Cameroon Farmers taking part in an Inga Alley Cropping Workshop
Of course the other measure of success will be how close I come to my fundraising target. I realized it was a bit ambitious when I set it, yet had previously done a 24 hour Facebook poem for RFS and raised over £500, so I considered my £1,000 target at least feasible. After all, didn’t I now know so many more people that cared about green issues, many of whom I also counted as friends. What I perhaps failed to take into account though was the time in which I was asking for money. The midst of a global pandemic, in which the economic future for numerous people is worrying and uncertain, is perhaps not the best time to start pestering people with my RFS begging bowl. Yet when this awful pandemic is finally over, I trust that most people I know in the UK will still have a roof over their heads and be able to put food on the table. We are right to be worried about our own future, but if Covid 19 has taught us anything, it is that when it comes to nature, we are all very much connected. If the tropical slash and burn farmers continue to destroy the land, they’ll have no choice but to move to the shanty towns in the cities. The land they farmed will have been stripped of trees, leaving only barren wastelands under which impoverished villages will be more likely to flood. That vital store of carbon will have all been burnt away, and who knows how much the dread factor of global warming will have been accelerated. So, is it not worth supporting this gardener-poet, for all funds raised will go to try and ensure this nightmare scenario on numerous tropical hillsides doesn’t happen. Such an outcome will not only affect poor farmers and their families, but will increase the chances of more of us, wherever we are in the world, experiencing more severe droughts, fires and floods.

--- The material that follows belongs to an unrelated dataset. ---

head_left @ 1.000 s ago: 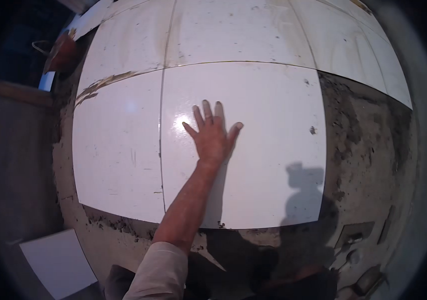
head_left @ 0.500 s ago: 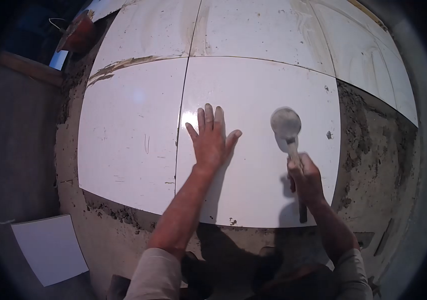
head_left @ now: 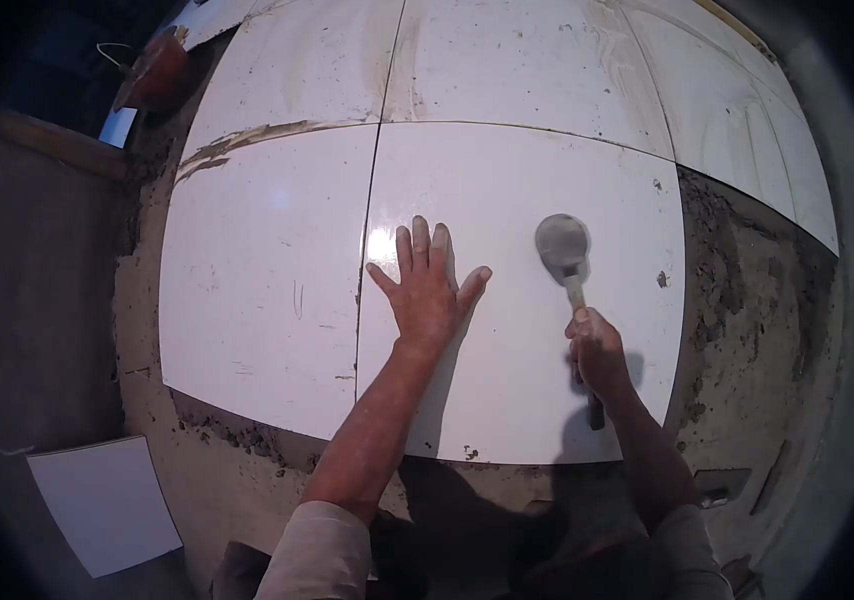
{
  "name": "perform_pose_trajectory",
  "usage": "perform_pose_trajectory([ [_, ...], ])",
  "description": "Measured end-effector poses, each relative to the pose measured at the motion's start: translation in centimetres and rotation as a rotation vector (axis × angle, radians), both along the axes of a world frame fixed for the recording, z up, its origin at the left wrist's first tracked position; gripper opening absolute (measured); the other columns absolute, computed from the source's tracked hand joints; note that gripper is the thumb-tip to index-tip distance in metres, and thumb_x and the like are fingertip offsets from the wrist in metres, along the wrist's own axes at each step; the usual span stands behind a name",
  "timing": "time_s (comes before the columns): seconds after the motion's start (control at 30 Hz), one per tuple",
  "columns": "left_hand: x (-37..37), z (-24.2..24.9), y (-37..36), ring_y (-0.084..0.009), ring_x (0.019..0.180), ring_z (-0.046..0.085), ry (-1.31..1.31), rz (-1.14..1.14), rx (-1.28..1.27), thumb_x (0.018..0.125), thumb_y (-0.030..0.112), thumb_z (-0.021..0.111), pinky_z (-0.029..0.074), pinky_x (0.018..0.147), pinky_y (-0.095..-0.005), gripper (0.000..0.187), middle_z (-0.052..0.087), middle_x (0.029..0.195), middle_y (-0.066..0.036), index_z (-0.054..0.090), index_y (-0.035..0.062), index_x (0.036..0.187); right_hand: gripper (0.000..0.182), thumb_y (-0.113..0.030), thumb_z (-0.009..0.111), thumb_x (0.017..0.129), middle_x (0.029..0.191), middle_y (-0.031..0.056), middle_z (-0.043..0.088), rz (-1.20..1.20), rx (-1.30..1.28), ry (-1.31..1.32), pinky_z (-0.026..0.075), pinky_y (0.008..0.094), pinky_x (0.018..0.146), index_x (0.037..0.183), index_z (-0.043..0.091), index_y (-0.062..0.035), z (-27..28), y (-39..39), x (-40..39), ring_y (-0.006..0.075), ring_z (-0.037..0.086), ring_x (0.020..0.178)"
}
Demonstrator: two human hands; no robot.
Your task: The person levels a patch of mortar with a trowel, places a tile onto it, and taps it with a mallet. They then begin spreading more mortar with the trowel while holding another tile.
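Note:
My left hand (head_left: 425,300) lies flat with spread fingers on a large white tile (head_left: 517,390), close to the joint with the tile on its left (head_left: 257,270). In my right hand (head_left: 597,352) is the handle of a mallet (head_left: 561,240) with a round grey head. The mallet head is over the right half of the same tile; whether it touches the surface I cannot tell. Small dirt specks mark the tile near its right and front edges.
More white tiles (head_left: 527,60), some smeared with mortar, lie beyond. Rough mortar (head_left: 737,270) borders the right side. A red bucket (head_left: 159,72) stands at the back left, near a wooden board (head_left: 62,145). A white tile piece (head_left: 107,505) lies front left; a trowel (head_left: 717,490) lies front right.
My right hand and the mallet have shifted slightly left, with the handle's lower end higher in view. My left hand stays flat on the tile. The whole view has shifted slightly.

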State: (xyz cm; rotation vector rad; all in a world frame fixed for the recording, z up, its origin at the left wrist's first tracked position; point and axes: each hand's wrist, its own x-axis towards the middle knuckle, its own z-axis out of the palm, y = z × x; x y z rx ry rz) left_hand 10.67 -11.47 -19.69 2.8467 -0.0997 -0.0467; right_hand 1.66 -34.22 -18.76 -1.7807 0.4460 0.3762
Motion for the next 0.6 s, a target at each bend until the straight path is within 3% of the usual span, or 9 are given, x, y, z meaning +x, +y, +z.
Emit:
perform_pose_trajectory([
  [0.1, 2.1, 0.3, 1.6, -0.0417, 0.142, 0.015, -0.075, 0.025, 0.059, 0.075, 0.065, 0.065, 0.008, 0.107, -0.0699, 0.089, 0.025, 0.150, -0.026, 0.044, 0.0048, 0.136, 0.050, -0.049, 0.041, 0.098, 0.056, 0.0002, 0.045, -0.076, 0.077, 0.038, 0.037, 0.0277, 0.044, 0.081, 0.052, -0.0028, -0.5, -0.4, 0.0, 0.0077, 0.041, 0.048],
  [0.23, 6.5, -1.5, 4.8, -0.0393, 0.142, 0.018, -0.119, 0.081, 0.045, 0.081, 0.068, 0.056, 0.009, 0.110, -0.0647, 0.094, 0.028, 0.149, -0.026, 0.035, -0.0005, 0.142, 0.048, -0.046, 0.040, 0.098, 0.055, 0.0007, 0.045, -0.056, -0.029, -0.029, 0.036, 0.0273, 0.042, 0.080, 0.052, -0.0027, -0.5, 0.2, 0.1, 0.0078, 0.042, 0.047],
  [0.3, 7.8, -1.7, 5.5, -0.0367, 0.143, 0.017, -0.058, -0.017, 0.004, 0.085, 0.069, 0.048, 0.009, 0.112, -0.0626, 0.094, 0.028, 0.149, -0.025, 0.031, -0.0029, 0.144, 0.047, -0.045, 0.040, 0.099, 0.054, 0.0009, 0.044, -0.047, -0.004, -0.011, 0.036, 0.0272, 0.043, 0.080, 0.051, -0.0027, -0.3, 0.0, 0.1, 0.0077, 0.042, 0.046],
  [0.6, 14.9, -0.5, 5.9, -0.0296, 0.142, 0.024, -0.074, -0.072, 0.114, 0.091, 0.064, 0.041, 0.010, 0.111, -0.0660, 0.082, 0.031, 0.150, -0.016, 0.032, 0.0019, 0.143, 0.047, -0.045, 0.040, 0.099, 0.052, 0.0014, 0.044, -0.060, 0.077, 0.033, 0.037, 0.0262, 0.038, 0.081, 0.051, -0.0026, 0.5, 0.2, 0.4, 0.0077, 0.042, 0.041],
])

A Cameroon Farmer with a large maize, grown in an Inga Plot
Yet, having visited some hillsides in Honduras, I prefer to imagine a very different scenario. Inga Alley Cropping can give poor farmers a chance to grow food in a sustainable, organic way in landscapes that are both beautiful and biodiverse. If I’m ever lucky enough to have grandchildren, I would like them to visit a Honduran, Ecuadorian or Cameroonian Inga Farm, not only to maybe buy some delicious fruit and vegetables, but also to experience the wonder of the rainforests with their parrots, toucans, monkeys, snakes and butterflies. All of us have the power to either save or destroy these vital treasure-chests of biodiversity. It is the farmers though, if they are given the support and opportunity, that can help stem the tide of destruction.
So, if you can afford anything, please donate to my forthcoming poem. All donors will receive a copy of the finished work with a few added pictures thrown in. One of the great things about writing poetry is that it’s a lot easier than trying to farm infertile tropical hillsides.